« Une offensive bruyante qui masque un vide intellectuel » : derrière les polémiques, les fractures profondes entre la France et l’Algérie
Jean-Noël Barrot a-t-il sifflé la fin de la récréation ? En prenant la parole à l’Assemblée le 15 janvier, le ministre des Affaires étrangères a affirmé qu’il était « prêt à (se) rendre à Alger pour traiter de toutes les questions ». Et d’assurer qu’entre les deux pays, il s’agissait d’une « relation d’intimité profonde ».
De quoi apaiser les tensions, après une semaine marquée par l’escalade verbale ? Rien n’est moins sûr, d’autant que doit se tenir dans les prochains jours, à l’Élysée, une réunion sur cette nouvelle crise dans les relations entre la France et l’Algérie avec tous les ministres concernés.
« C’est une crise que le président de la république a générée »
Car Jean-Noël Barrot n’a rien lâché sur le sujet principal qui a ouvert cette séquence tendue : la reconnaissance unilatérale, par Emmanuel Macron, de la souveraineté marocaine sur le Sahara occidental. « La France est un pays souverain qui choisit les termes de ses alliances avec d’autres pays », a cinglé le ministre.
Pourtant, c’est bien au mépris du droit international et des résolutions de l’ONU que le chef de l’État a pris une telle décision. « C’est une crise que le président de la République a générée », estime Jean-Paul Lecoq, député PCF et secrétaire de la commission des Affaires étrangères de l’Assemblée.
L’élu rappelle que « l’Algérie, depuis des décennies, appuie la décolonisation, soutient et protège les réfugiés sahraouis ». La rupture de l’équilibre diplomatique a un « impact international, et pas qu’en Algérie », pointe le député. « À demi-mot, le gouvernement nous dit : « On a choisi le Maroc » », déplore-t-il.
Un langage très peu diplomatique
Ce profond désaccord de fond a ouvert la porte à une surenchère politique et médiatique dans les deux pays.
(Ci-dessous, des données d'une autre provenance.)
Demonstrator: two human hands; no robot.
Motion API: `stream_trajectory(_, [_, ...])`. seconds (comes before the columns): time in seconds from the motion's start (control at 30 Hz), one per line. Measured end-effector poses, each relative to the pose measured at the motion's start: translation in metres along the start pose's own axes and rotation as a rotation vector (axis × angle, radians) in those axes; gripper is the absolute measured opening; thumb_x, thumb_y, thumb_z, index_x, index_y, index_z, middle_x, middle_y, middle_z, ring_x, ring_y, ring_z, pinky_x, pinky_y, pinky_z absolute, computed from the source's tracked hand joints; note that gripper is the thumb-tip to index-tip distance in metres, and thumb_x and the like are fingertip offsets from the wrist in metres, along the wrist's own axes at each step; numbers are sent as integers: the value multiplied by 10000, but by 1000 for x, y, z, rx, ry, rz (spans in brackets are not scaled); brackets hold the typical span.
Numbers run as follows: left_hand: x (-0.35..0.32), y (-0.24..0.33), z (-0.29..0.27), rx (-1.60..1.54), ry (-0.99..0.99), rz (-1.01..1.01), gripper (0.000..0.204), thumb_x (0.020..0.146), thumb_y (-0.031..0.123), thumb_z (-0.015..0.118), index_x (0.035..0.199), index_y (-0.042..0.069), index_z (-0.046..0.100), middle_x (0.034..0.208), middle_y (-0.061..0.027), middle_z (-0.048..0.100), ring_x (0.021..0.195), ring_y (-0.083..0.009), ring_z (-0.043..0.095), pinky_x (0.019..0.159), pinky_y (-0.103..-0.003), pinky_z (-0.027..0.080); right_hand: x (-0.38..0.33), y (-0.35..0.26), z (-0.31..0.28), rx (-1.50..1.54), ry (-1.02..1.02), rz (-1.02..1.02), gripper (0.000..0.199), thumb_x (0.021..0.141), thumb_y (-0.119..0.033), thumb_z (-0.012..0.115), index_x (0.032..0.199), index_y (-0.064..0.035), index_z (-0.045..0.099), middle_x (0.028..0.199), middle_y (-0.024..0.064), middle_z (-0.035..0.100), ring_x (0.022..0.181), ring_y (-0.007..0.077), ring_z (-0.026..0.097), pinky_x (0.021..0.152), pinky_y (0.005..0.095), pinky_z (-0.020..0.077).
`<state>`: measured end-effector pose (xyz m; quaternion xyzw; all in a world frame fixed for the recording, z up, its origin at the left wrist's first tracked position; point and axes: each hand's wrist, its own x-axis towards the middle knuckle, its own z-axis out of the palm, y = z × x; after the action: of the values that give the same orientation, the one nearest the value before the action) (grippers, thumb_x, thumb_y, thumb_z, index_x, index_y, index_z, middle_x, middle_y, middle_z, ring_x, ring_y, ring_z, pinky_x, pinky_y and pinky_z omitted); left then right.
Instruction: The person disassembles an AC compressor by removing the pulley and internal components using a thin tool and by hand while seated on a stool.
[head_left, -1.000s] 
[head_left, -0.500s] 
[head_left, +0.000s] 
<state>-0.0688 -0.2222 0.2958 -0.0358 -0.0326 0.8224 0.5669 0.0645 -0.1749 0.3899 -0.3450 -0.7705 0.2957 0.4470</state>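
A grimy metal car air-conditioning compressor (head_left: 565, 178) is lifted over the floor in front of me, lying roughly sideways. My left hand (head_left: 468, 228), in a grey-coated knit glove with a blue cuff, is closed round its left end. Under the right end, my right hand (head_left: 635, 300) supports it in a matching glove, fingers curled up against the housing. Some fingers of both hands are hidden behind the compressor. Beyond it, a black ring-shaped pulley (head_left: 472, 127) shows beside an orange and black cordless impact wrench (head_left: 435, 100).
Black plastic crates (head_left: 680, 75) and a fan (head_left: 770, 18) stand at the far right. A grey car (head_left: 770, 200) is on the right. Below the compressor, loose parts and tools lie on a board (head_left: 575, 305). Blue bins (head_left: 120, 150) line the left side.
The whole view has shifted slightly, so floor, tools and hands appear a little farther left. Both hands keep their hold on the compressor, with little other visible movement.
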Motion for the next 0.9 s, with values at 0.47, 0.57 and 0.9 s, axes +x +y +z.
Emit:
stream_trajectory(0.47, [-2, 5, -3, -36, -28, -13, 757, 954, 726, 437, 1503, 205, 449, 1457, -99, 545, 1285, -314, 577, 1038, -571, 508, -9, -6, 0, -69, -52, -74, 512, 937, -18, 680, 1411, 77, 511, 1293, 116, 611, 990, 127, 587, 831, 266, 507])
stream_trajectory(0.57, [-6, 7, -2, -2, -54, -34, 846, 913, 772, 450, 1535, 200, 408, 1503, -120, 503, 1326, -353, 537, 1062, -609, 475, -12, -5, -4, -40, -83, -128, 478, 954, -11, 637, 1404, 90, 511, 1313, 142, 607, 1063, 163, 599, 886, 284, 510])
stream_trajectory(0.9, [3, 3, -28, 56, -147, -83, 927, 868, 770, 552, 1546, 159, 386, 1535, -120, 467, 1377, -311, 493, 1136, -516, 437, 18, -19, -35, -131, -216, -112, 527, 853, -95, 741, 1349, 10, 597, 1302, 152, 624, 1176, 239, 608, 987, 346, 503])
Avec, en point d’orgue, les déclarations incendiaires des ministres français faisant suite à l’expulsion hâtive – alors qu’il devait être jugé en février – du fameux influenceur Doualemn et à son renvoi par les autorités algériennes.
« Expulser sans laissez-passer consulaire, c’est du jamais-vu, la France ne fait ça avec aucun autre pays. Il doit être jugé, expulsé éventuellement, mais sur une décision de justice », analyse Jean-Paul Lecoq. C’est ce qu’écrit le ministère des Affaires étrangères algérien, qui décrit une expulsion « arbitraire ».
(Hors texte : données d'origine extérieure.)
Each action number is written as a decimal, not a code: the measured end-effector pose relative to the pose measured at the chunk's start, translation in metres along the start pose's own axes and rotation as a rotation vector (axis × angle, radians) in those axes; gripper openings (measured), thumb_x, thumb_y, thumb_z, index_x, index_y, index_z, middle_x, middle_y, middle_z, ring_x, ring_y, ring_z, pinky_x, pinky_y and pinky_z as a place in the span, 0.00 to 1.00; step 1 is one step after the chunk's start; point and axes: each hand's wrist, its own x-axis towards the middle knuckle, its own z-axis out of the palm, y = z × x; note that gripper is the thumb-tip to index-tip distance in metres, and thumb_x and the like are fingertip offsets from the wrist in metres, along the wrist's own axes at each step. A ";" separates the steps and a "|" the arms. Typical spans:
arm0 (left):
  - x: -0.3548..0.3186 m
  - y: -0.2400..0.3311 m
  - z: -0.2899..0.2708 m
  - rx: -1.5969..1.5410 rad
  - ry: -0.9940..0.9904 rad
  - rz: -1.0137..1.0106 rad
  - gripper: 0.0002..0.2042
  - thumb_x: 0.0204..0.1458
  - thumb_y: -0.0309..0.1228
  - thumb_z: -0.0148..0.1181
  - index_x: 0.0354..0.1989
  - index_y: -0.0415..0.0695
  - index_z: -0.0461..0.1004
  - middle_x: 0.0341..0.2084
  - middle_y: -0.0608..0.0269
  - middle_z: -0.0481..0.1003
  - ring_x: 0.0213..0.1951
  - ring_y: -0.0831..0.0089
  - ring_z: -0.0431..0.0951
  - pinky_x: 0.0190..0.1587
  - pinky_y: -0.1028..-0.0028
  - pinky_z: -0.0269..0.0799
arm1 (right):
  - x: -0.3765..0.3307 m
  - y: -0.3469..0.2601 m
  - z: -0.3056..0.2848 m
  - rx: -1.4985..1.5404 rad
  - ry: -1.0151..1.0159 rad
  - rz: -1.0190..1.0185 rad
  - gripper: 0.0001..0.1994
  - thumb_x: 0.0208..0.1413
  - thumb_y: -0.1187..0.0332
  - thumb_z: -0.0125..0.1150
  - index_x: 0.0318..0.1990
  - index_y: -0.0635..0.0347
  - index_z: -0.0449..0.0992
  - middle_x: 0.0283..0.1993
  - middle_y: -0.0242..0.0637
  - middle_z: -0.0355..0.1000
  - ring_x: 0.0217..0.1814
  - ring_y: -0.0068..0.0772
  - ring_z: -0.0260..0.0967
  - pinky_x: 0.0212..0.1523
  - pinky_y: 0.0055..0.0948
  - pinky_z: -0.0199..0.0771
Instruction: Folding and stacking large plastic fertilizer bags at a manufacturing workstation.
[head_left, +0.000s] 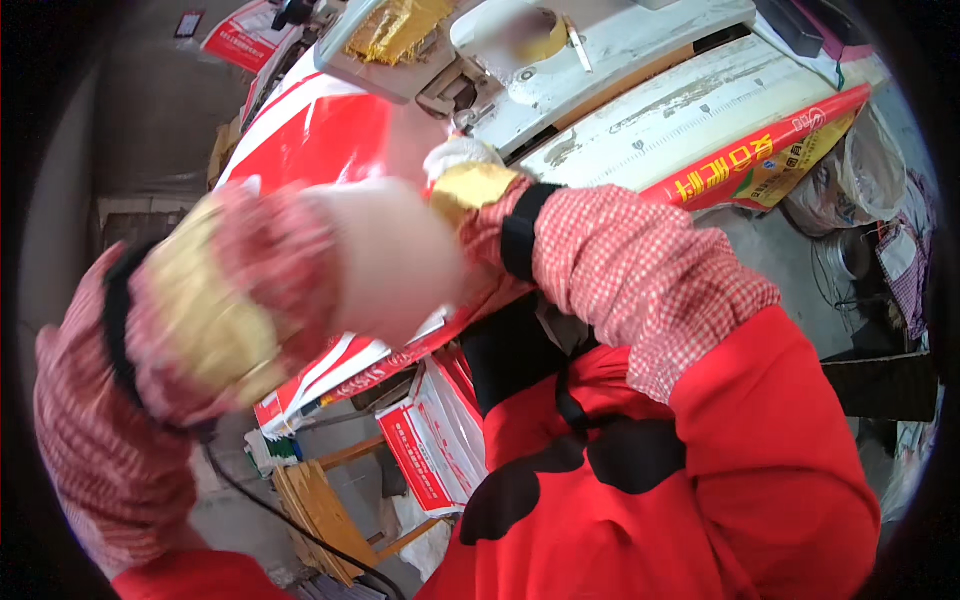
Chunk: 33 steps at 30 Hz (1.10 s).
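Note:
My left hand (395,262) is a pale, motion-smeared shape above the red-and-white sheet, and its fingers cannot be made out. A red checked sleeve cover with a yellow patch (205,300) and a black strap runs up that arm. Farther off, my right hand (462,160) is close to the front of a sewing machine (510,110). It looks whitish, with a yellow patch behind it; its fingers are unclear, as is anything in them. Under both hands lies the glossy red-and-white sheet (330,140), partly hidden by my arms.
A tape roll (545,45) lies on the machine, with yellow material (398,30) to its left. A pale worn ruled board (680,105) runs along the table. Below are a red-and-white carton (425,450) and a wooden stool (320,515). A plastic bag (850,180) hangs at right.

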 end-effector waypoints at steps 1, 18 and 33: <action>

Et rappelle que l’Algérie « n’est d’aucune façon engagée dans une logique d’escalade ou d’humiliation », pointant d’abord une « extrême droite (française – NDLR) revancharde et haineuse ».
Car, à Paris, les mots employés sont fort peu diplomatiques. « Agression », « riposte », « humiliation », suppression des visas, mesures de rétorsion diplomatiques et économiques : Bruno Retailleau et Gérald Darmanin ont rivalisé de coups de menton pour accuser l’Algérie.
La discorde autour de Boualem Sansal
Sans oublier une tribune belliqueuse de Gabriel Attal dans le Figaro. « La droite est toujours dans l’esprit colonial », déplore Jean-Paul Lecoq. « Une offensive bruyante qui masque un vide intellectuel », estime Karim Ben Cheïck, député (groupe écologiste) de la 9e circonscription des Français de l’étranger, qui couvre notamment le Maghreb. Pour lui, cet épisode marque « l’affaiblissement du Quai d’Orsay », à rebours d’une « diplomatie cohérente ».
Autre pomme de discorde : l’arrestation et la détention de l’écrivain Boualem Sansal par les autorités algériennes, qu’Emmanuel Macron a qualifié de « déshonneur » pour l’Algérie. Sur ce point, quels que soient les écrits et les positions souvent contestables de Boualem Sansal, les positions sont claires. « C’est un sujet important », pointe gravement Jean-Paul Lecoq : « Je demande sa libération, y compris auprès des diplomates algériens que je rencontre. L’Algérie n’a rien à y gagner, ça n’a rien à voir avec ce qu’il écrit. »
Le pouvoir algérien, lui, ne manque pas de saisir ces occasions pour faire oublier son incurie et sa fuite en avant autoritaire, bientôt six ans après le début du hirak. Mais ce qui se joue dans cette nouvelle crise franco-algérienne est bien le lien profond entre les deux pays. Pendant ce temps, loin des polémiques, le patron de la DGSE, Nicolas Lerner, se rendait discrètement à Alger le 13 janvier pour une réunion de travail sur la coopération sécuritaire. Au plus près des véritables enjeux partagés par les deux pays.